New Study shows 75% of Women possess risk factors for Heart Disease: Doctors warn only 16% of them

United States: New study reveals that nearly Seventy- five per cents of Women have one or more risk factors for heart disease. In the such risk factors, the scientists suggest that issues of High Blood Pressure, Diabetes, High Cholesterol, Irregular Menstrual Periods, history of heart disease and early menopause are including.

However, while revealing this fact, the scientists have also pointed that the doctors found informing their patients about their risk very rarely, as there are only 16 per cents of the women found notified by their doctors as to their factors leading to such risk.

Also, it is also pointed by the experts in the study that the doctors are generally suggesting their women patients to lose their weight, and around 34 per cents of the women get such suggestions as per study.
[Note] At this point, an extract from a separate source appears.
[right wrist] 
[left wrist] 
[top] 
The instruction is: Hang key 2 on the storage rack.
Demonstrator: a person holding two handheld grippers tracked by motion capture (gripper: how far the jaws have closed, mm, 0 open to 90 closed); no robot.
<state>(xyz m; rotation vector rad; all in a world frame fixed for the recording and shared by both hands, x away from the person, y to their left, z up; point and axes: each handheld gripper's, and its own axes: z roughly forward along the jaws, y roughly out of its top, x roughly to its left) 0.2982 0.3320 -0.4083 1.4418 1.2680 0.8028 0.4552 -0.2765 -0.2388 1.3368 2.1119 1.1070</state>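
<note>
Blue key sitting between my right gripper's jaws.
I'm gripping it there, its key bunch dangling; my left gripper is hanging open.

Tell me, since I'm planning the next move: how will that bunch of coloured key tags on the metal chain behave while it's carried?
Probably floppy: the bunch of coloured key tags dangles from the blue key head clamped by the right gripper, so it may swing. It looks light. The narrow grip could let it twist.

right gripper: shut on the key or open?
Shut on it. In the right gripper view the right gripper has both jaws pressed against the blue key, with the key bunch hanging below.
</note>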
The researchers from the Cedars- Sinai Heart Institute in their study also gave some suggestions to the women that large number of them is not getting proper guidance and advice for caring their hearts’ health.
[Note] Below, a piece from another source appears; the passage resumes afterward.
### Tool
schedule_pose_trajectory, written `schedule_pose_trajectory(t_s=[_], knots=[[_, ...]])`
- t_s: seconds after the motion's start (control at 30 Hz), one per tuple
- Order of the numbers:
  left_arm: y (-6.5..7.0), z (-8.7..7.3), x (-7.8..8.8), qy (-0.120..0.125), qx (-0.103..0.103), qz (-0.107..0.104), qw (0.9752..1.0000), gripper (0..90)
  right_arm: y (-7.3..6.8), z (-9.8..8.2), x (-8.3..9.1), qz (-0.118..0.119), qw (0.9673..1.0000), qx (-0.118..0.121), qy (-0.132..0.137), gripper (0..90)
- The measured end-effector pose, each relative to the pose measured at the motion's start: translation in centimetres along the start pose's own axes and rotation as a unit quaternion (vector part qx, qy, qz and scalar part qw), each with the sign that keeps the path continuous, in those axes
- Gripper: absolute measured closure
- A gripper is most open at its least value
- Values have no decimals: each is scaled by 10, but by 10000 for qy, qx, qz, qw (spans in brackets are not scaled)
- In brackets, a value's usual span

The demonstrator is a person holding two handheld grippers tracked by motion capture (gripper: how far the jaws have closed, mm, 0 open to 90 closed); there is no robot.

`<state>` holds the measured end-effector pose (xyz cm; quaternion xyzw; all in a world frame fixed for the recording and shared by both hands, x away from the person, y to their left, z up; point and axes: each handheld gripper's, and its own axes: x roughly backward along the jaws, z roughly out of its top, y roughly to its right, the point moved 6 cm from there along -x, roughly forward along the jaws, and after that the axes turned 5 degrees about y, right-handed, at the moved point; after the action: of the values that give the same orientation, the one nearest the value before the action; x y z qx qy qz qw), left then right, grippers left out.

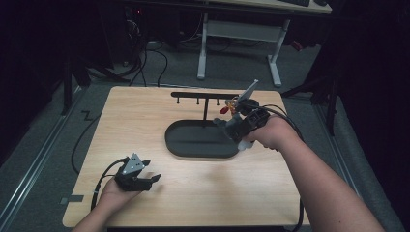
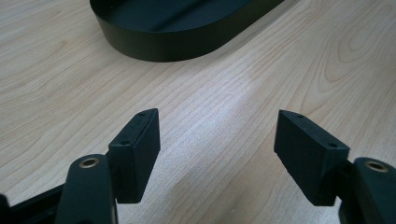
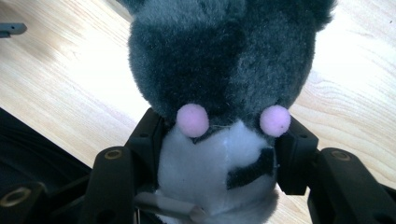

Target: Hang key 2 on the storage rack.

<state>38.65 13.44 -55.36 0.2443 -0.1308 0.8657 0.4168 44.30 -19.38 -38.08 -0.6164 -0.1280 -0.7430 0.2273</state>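
The counter (image 1: 145, 121) is a pale wooden top, and on it lies a dark oval tray (image 1: 183, 147) with a thin black rack (image 1: 205, 95) rising from its far side, a crossbar with small pegs hanging down.

The right hand-held gripper (image 1: 227, 124) hovers over the right end of the tray, just below the crossbar. Its jaws are closed on a plush toy (image 3: 219, 70), grey and white with two pink cheeks, pinching the white lower part from both sides. In the high view a red bit (image 1: 224, 110) and some orange fittings sit above the toy near the bar; whether they belong to the toy cannot be told.

The left hand-held gripper (image 2: 217, 154) rests low at the near left of the counter, jaws spread wide and holding nothing, well apart from the tray.

The likely aim is to hang the toy on a peg. The grip is on soft, squashy stuffing, so the toy could twist or slide out as it is lifted. The pegs are small, and a missed loop would drop the toy into the tray. Bumping the thin rack could tip it.
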Motion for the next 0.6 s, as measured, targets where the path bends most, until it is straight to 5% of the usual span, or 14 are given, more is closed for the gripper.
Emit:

And due to their doctors suggesting them over the overweight issues, many of them are seeking to avoid further appointments with such doctors. Thus, it is highly required that their doctor should place less of an emphasis on their losing of weight, as told by the experts.
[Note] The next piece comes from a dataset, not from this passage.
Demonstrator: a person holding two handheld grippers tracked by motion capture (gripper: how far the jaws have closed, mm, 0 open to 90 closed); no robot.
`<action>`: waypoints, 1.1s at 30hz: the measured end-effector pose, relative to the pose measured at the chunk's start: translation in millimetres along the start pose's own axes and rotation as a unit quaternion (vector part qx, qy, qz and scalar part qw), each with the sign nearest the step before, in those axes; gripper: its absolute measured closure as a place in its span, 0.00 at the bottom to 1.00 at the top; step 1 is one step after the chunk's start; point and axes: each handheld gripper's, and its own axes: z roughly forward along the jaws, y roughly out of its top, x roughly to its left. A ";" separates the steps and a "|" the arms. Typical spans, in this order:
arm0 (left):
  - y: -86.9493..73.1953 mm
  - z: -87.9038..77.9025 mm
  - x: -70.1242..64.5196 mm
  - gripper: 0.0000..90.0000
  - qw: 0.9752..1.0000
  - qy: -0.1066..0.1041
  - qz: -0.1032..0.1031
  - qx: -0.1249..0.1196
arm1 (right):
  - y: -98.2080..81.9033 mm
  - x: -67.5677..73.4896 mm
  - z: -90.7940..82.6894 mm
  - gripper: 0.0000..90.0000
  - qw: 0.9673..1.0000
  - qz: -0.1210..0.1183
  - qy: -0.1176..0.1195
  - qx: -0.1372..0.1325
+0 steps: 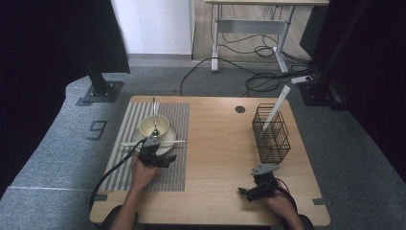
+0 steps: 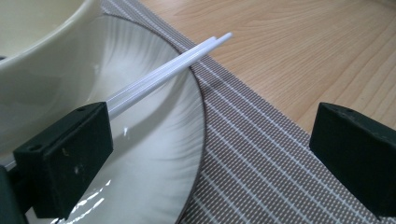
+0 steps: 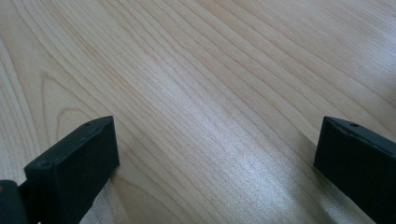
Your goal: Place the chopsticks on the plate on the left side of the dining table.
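A cream bowl (image 1: 160,123) with a metal spoon (image 1: 154,109) in it stands on a white plate (image 1: 170,134) on a striped placemat (image 1: 127,122) at the table's left. A pair of white chopsticks (image 1: 178,142) lies across the plate's near rim. My left gripper (image 1: 152,145) is at that rim, open. In the left gripper view the chopsticks (image 2: 168,74) run past the inner face of the left jaw over the plate (image 2: 154,154), and the right jaw hangs over the placemat (image 2: 261,154). My right gripper (image 1: 249,190) is open low over bare wood (image 3: 210,93) near the front right.
A black wire basket (image 1: 271,139) stands at the right of the table with a white stick (image 1: 280,100) leaning out of it. A round cable hole (image 1: 240,109) sits near the far edge. Bare wood lies between the placemat and the basket.
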 end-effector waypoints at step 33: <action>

It was further sought be told by Dr. C. Noel Bairey Merz- the author of the study that awareness amongst the women about heart issues has “stalled”, even though there are numberous women’s heart health advocacy groups available who almost from three decades campaigning on such heart health.

Also, it is notable that anyone who shows signs of at least 1 of the key risk factors for heart disease, as per recommendations of Medical guidelines, should receive regular blood pressure and cholesterol checks. Also, such people further recommended to get counselling against smoking and heart- healthy lifestyle changes are also suggested.

In the 65th Annual Scientific Session of American College of Cardiology, the findings of this study were presented.